Cyber-attacks are getting  larger, faster and more diverse
Cyber-attacks are getting larger, faster and more diverse

It therefore makes sense that security information is increasingly being handled by ‘big data' systems, which can pick up on attacks in real time, in some cases even before they happen.

Big data techniques in security are similar to those used in wider information gathering, for purposes such as marketing. Security data is collected and analysed before being converted into something meaningful that can be interpreted by the business.

And this is only the start. Taking the idea one step further, the systems themselves are becoming ‘intelligent', able to make decisions based on the information they are analysing.

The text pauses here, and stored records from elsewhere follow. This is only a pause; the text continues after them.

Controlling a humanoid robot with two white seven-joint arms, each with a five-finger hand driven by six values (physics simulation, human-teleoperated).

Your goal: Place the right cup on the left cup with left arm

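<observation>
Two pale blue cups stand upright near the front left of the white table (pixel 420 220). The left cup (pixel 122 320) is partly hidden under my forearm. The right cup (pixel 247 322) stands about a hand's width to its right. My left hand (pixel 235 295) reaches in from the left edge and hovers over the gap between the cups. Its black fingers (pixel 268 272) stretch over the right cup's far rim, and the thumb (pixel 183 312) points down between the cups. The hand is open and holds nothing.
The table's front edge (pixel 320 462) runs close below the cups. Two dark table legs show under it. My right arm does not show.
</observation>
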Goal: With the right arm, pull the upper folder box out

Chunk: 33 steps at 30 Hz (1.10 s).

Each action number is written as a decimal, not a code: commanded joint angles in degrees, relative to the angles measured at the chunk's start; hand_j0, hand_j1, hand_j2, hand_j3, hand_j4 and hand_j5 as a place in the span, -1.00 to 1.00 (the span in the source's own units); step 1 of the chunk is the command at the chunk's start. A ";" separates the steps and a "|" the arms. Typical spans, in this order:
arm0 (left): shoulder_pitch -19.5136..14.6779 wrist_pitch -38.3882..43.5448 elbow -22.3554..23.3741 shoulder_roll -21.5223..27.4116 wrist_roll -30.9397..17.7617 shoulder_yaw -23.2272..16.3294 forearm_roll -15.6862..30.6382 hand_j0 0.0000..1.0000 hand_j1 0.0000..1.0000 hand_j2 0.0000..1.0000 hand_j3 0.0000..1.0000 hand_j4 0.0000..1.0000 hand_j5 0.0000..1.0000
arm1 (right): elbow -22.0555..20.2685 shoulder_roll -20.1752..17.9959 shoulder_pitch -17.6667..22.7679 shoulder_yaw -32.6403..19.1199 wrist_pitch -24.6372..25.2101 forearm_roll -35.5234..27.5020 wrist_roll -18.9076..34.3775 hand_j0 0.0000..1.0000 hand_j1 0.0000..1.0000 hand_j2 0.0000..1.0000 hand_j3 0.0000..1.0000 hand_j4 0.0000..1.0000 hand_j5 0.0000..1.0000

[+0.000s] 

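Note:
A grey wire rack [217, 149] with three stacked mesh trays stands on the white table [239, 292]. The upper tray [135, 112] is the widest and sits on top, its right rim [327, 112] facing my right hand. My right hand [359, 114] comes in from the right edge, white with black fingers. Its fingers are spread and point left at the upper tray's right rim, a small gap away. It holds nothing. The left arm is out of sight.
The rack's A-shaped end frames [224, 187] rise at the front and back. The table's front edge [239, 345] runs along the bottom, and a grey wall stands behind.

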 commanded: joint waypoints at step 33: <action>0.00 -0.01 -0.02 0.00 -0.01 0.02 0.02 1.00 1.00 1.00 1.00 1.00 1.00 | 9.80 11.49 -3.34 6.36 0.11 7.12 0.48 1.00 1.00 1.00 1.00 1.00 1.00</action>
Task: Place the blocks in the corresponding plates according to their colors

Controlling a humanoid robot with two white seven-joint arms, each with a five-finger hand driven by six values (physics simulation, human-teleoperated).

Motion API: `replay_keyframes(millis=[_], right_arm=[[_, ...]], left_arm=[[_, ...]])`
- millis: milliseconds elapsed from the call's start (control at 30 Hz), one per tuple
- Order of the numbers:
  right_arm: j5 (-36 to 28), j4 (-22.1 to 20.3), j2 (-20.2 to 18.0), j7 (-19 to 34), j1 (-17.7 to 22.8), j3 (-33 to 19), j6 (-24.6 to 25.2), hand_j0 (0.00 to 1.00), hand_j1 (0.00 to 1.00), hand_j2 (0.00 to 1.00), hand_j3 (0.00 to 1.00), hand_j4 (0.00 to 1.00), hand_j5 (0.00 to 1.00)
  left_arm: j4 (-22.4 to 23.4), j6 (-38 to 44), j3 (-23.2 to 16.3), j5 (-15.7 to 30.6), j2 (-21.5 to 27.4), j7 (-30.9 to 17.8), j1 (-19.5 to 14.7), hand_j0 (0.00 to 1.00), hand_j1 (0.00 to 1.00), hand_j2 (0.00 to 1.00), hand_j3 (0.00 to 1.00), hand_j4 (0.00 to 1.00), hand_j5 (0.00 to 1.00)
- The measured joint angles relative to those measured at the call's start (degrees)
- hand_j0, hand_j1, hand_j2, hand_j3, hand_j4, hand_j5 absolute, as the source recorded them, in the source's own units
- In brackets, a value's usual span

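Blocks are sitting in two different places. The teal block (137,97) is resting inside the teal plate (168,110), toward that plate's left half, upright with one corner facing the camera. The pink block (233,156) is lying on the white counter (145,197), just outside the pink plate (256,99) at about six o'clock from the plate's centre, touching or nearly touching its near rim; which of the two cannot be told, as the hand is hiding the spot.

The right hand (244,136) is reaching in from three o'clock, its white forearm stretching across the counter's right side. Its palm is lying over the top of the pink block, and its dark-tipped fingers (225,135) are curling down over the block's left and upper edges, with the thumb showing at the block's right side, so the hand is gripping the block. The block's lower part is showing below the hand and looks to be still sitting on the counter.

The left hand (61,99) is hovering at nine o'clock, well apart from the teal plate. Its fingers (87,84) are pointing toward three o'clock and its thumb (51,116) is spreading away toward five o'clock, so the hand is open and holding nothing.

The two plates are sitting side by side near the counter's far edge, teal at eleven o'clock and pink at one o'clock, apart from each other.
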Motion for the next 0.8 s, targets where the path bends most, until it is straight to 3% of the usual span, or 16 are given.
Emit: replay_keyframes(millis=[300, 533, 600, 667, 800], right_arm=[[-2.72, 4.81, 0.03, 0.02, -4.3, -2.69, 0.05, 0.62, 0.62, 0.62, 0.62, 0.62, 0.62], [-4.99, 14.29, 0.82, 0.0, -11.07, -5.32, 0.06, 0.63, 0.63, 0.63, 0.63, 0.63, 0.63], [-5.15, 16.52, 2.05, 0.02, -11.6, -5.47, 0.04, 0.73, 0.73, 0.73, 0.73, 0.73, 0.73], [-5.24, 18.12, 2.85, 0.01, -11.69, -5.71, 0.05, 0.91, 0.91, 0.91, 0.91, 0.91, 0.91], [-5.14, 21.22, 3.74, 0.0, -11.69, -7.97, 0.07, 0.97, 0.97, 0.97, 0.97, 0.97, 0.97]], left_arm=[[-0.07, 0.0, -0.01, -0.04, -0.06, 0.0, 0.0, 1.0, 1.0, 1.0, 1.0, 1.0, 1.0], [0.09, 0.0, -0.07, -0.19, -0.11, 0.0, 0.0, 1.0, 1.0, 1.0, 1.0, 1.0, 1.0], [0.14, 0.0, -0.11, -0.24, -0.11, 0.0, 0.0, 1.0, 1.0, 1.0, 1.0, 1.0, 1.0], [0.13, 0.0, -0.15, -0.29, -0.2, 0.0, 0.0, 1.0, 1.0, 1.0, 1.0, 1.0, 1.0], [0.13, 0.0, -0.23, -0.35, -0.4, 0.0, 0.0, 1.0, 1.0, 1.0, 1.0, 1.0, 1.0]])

Known as ‘machine learning' and ‘artificial intelligence' (AI), techniques are being developed that make use of big data to spot anomalous behaviour.

 Trained to identify ‘unusual' events on the network either externally or by insiders, the intelligent algorithms are far more capable than any human could be – and crucially they are able to deal with vast amounts of security information. 

Security data is accumulating at such a fast rate that it's not human readable, says Andrew Rogoyski, VP of cyber-security services at CGI. This paves the way for big data, he says, which is about “manipulating this large amount of information and turning it into something useful”.

Andrew Rogoyski

In machine learning, the system is then able to alert a human who can take action. According to Dr Nick Kotsis, business intelligence expert, PA Consulting Group: “This happens via pattern cognition allowing the system to discriminate between a typical action and an abnormality.”

For example, he says, an unknown user might try to access a company system. A machine learning system will pick this out and raise it as an exception to the norm because it has been “trained” to separate suspicious behaviour from normal activity. “So, if you make a prediction on what might happen if a series of events come together, when the machine assumes something is wrong, it will notify someone,” says Kotsis.

Insiders are a growing threat that can be dealt with by the information gathered by big data systems. The market is now moving from malware behaviour towards people inside organisations and how they act on a day-to-day basis, says Pete Shoard, chief architect at SecureData.  “We are now looking at mechanisms to find the insider.”

In order to do this, he says, systems are programmed to spot certain behaviours: “We examine, for example, how many pages someone printed – how humans interact with a system.”

Big data risk

Intelligent techniques have a bright future, but there can be issues with exploiting big data for security purposes. For example, says Scott Crawford, research director at 451 Research, the collection of high volumes of information increases the risk that an organisation is collecting ‘toxic' data that could potentially expose it. 

“It's not uncommon for security teams to find that, in addition to monitoring data, their systems have just incidentally collected confidential or personal information, that which is subject to regulatory control, or something that could expose them to regulatory non-compliance – even a data breach. Multiply that risk by the volume of data being added to security monitoring, and organisations could be facing a significant problem.”

Then there is the question of who owns the data being processed by the systems. Crawford says: “The question of whose data it is depends on the nature of the information and the organisation.”

Information collected from enterprise IT systems and employee activity is considered the organisation's data, he explains.

But at the same time, the personal information of employees must be protected. This could raise concerns, says Crawford. However, he adds: “Most of the techniques coming to market minimise these risks by looking primarily at activity in IT systems and end points that could indicate a threat.”

Even so, it is possible firms could inadvertently collect data which could pose a risk if exposed. There are risks in having large volumes of data that are aggregated from different sources, Rogoyski explains. “You are pulling out inferences and data protection law is tightening up – and that poses problems when complex data sets are coming from multiple sources.”